A decade after we first met, we shared a stage together for what I now know was to be the last time. We were performing at the Southbank Centre two days after the Queen died. We’d been told the gig could go ahead on condition that we didn’t say anything disrespectful. We sound checked amid the afternoon bustle, the two of us, one with loud tics and the other with oppositional tendencies, with every screen in the building displaying a picture of Elizabeth II. Chris looked at me with mischief in his eye and said, “don’t mention the dead Queen!”.

It turned out to be glorious gig, but I hadn’t been sure it would even happen. The last few years had been bleak for Chris. The isolation of the pandemic, and getting COVID took a huge toll on him – at times it was hard to bear witness to the depth of his sorrow.

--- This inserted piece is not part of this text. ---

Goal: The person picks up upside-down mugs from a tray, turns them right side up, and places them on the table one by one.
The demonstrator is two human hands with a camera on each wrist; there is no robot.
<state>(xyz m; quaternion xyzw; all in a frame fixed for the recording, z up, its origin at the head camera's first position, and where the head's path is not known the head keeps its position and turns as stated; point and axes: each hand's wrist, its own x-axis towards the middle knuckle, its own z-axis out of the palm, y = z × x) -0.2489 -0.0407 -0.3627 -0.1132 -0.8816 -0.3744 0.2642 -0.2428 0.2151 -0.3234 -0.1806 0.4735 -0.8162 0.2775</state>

In the last few days while the news of his death has sunk in, and powerful tributes have flooded social media, I’ve been reflecting on the incredible trust that we built on and off stage. The way we performed was unusual to say the least and could be incredibly exposing. We started every gig with a scrap of paper with loose ideas scribbled on it – trusting in our combined neurology and Mimi’s unrivalled musicality and her willingness to follow us into the unknown. I don’t think I’ll ever have a chance to perform quite like this again, but I’m so grateful to Chris that I got to share such creative freedom with him. He made me brave in a way I wouldn’t have been without him.

We’d often end our sets with our version of Bread of Heaven, “Share the biscuits not the crumbs”, while throwing biscuits into the audience.

So, I want to end this post by shouting my gratitude for Chris out into the world.

Kind, chaotic, courageous, Chris was a lover of curry, Special Brew, squidgy black, and humanity.

Thank you for all the times we shared, crumbs and all.

Goodnight Captain Hotknives,

I love you.

A photo taken from behind of Touretteshero and Captain Hotknives on stage at Battersea Arts Centre. The audience and sweeping ceiling of BAC'S Grand Hall is visible beyond them. The room is bathed in warm pink and blue light.